Dan kita bicara tentang apa saja

Di Jakarta

Siang lambat laun telah menjadi malam

Dan kini telah gelas ketiga

Jam sembilan malam aku pulang

Tak disangka, lagu band yang akan kami tonton malam ini, sudah lebih dulu dinyanyikan. Ia yang merasa terhibur merogoh saku jaket kulitnya, dan segera memberi uang kepada si pengamen. Sambil membuka bungkus permen yang disulap jadi kantong uang dan digantung di tuning gitar, pengamen itu lantas menundukkan kepalanya sebagai ucapan terima kasih kemudian berlalu. 

“Oh, iya, tiketnya bawa, kan?” tanyaku teringat sesuatu.

Bawalahhh,” jawabnya sebelum kemudian melempar pertanyaan. “Udah dengerin playlist yang gue kirim kemaren belom?”

Udahhhh,” jawabku riang, karena ada lagu baru yang kusuka saat ia mengirim playlist itu: Morfem - "Roman Underground".

Tak lama kemudian lampu merah berganti hijau. Ia menginjak pedal gigi ke depan, lalu mengurut hand-gripnya ke belakang, dengan demikian kami melanjutkan perjalanan.

Tak lama kemudian kami sampai. Antara stasiun Sudirman dan Cikini memang tak begitu jauh jaraknya. Kami hanya memutar Bundaran HI, lalu ke Menteng, lewat Gondangdia, dan sampai di Cikini.

Rumahnya yang bertempat di belakang kampus seni yang tak pernah sepi itu. Sampai di sana, aku kembali diculik ke masa lampau. Teringat jelas, waktu kami menonton Ari Reda di salah satu kafe yang tak jauh dari rumahnya, menonton pensi anak IKJ yang terkenal melahirkan bibit band ternama, dan pergi ke festival buku di TIM di mana ia tiba-tiba membacakan puisi untukku di atas panggung. Semua itu, kenangan itu, adalah Cikini Raya beserta isi-isinya.

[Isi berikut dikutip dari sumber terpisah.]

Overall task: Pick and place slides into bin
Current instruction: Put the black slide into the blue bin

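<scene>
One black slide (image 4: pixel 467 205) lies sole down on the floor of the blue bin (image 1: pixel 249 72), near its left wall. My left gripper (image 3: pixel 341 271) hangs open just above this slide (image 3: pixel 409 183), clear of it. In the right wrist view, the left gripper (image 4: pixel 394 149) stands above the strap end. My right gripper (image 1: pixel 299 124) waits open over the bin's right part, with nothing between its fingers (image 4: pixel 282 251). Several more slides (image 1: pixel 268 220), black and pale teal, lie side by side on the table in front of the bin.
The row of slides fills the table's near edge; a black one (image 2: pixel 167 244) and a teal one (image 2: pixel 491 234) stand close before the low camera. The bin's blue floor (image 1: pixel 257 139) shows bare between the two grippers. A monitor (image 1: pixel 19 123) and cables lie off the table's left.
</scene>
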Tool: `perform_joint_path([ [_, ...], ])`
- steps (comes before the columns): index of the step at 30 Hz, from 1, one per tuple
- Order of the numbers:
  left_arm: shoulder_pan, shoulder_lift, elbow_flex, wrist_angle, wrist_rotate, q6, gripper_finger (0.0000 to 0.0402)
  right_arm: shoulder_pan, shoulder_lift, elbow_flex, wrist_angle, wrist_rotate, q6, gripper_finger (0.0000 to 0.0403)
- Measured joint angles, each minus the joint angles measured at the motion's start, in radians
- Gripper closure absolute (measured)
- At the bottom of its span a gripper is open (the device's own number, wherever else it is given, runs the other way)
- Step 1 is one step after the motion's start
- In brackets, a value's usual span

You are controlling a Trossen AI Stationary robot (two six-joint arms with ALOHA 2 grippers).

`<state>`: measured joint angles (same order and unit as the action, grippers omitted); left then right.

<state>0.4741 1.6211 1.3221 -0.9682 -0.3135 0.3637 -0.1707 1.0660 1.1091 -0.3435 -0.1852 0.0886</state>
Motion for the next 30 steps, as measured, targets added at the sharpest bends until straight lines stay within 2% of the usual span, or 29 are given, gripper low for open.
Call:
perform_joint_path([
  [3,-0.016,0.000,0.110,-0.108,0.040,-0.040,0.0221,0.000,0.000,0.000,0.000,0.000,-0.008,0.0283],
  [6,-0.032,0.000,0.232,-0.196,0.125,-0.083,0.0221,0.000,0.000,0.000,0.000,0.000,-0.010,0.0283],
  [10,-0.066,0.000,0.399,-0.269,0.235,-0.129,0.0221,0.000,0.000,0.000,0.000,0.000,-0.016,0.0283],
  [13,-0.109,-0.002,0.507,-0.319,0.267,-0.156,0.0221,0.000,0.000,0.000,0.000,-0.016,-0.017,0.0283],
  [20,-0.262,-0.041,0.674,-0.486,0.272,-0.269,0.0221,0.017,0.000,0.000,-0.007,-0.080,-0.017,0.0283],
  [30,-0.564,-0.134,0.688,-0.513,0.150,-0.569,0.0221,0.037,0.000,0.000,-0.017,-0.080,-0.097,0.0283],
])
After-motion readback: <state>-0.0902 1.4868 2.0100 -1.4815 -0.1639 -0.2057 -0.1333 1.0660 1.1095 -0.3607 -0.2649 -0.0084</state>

“Assalamualaikum,” ucapnya pada isi rumah.

Sementara aku masih di belakangnya, malu-malu.

“Waalaikumsalam. Lho, kok balik lagi?”

“Ini, Ma, ada yang mau minjem helm,” ia menengok ke arahku.

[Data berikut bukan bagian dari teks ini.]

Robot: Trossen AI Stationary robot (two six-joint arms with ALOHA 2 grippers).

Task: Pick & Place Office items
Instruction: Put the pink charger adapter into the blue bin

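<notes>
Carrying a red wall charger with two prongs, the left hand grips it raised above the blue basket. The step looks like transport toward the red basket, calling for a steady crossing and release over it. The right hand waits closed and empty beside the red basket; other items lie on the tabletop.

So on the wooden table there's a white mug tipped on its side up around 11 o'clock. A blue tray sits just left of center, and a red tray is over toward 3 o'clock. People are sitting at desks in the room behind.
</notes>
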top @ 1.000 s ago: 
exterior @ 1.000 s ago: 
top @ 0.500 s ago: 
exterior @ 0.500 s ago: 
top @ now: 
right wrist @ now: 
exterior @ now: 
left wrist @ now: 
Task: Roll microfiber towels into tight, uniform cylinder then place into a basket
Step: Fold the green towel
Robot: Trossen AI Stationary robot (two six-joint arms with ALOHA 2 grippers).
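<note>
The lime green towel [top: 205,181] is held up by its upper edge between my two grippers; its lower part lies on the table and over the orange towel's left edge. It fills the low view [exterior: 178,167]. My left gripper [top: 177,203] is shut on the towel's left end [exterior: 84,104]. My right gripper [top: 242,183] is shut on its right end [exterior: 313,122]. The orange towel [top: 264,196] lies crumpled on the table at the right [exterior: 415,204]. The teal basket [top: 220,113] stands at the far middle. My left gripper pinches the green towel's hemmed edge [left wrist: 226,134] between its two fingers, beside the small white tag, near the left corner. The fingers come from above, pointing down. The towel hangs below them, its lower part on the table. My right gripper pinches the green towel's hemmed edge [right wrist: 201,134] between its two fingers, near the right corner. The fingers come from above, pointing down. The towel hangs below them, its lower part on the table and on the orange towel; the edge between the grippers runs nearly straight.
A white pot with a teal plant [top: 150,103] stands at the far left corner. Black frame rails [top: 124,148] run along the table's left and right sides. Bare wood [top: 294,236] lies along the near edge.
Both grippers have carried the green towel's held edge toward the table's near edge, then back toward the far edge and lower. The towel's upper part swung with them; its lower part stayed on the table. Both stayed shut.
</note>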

Ibunya memicingkan mata. “Lhooo, kamu dari mana aja?” tanyanya menyerangku.

Aku menyalaminya, “Enggak dari mana-mana, Ma. Masih di rumah yang dulu, kok,” lalu tersenyum.

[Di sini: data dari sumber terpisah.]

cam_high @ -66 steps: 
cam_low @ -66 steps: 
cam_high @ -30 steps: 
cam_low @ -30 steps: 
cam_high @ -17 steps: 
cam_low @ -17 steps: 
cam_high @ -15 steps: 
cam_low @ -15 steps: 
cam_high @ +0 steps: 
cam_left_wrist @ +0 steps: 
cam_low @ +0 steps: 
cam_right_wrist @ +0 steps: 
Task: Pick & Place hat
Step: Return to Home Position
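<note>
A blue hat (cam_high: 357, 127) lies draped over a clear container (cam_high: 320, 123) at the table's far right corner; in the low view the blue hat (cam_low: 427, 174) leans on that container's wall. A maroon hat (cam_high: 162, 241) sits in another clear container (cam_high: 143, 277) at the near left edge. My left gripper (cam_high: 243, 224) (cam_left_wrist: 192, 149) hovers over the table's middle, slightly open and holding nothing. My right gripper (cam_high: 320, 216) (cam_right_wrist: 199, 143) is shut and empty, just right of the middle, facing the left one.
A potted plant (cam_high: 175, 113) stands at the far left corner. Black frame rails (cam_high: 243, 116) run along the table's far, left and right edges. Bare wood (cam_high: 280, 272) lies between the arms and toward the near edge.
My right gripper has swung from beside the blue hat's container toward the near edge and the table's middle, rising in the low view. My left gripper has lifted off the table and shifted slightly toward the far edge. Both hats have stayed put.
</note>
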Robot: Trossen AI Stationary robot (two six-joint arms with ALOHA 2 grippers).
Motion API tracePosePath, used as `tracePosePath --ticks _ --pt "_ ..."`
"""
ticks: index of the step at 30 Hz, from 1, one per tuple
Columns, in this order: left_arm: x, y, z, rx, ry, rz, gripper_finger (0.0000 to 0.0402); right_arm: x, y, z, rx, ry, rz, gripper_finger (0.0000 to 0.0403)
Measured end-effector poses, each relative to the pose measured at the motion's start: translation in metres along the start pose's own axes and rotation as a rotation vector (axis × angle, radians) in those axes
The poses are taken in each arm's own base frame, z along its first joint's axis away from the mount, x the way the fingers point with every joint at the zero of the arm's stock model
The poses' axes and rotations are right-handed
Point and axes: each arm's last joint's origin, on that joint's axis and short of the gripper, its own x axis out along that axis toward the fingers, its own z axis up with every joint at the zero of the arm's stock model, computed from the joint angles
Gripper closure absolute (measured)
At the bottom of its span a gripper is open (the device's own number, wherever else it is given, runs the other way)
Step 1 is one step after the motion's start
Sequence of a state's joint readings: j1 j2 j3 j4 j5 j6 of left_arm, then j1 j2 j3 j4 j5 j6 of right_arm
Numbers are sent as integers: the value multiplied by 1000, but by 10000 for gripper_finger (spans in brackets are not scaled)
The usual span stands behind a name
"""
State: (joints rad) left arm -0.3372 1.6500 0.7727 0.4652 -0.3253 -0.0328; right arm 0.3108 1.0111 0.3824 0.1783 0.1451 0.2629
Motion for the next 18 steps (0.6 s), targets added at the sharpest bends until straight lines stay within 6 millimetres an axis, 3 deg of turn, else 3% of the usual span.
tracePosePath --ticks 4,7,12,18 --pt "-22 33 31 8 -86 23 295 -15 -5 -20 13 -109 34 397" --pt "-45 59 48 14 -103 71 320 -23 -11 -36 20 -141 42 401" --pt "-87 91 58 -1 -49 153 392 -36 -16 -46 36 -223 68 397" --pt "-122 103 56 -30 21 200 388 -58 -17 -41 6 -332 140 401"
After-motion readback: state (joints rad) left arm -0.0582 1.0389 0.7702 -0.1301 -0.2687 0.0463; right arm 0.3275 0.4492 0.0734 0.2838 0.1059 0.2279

“Sini-sini masuk, Mama kangen kamu,” tangannya menuntunku mengajak ke ruang tamu.

Belum sempat kutempelkan pantat pada sofa yang sudah lama tidak kududuki, ia sudah menggenggam helm untukku.

Ayuk!” ajaknya.

“Mau ke mana, sih? Buru-buru amat,” Mama mencoba menahan.

“Nanti aja, ya, Ma,” tangannya menarik tanganku.

“Nanti mampir lagi, yaaa.”

Aku tersenyum, mengangguk, memberi salam, lalu pamit.

Baru sebentar ia menghidupkan motor, tiba-tiba hujan lebat. Kami terpaksa harus kembali. Kulihat Mama dari dalam rumah, belum beranjak dari tempat sebelumnya. Tampaknya, ia senang kami kembali. Dan aku harus mengingat-ingat lagi, semuanya, masa-masa itu. Cikini Raya beserta isi-isinya. Lantas aku membuka ponsel dan memaki benda itu, “Dasar ponsel bego! Katanya hari ini cerah berawan!”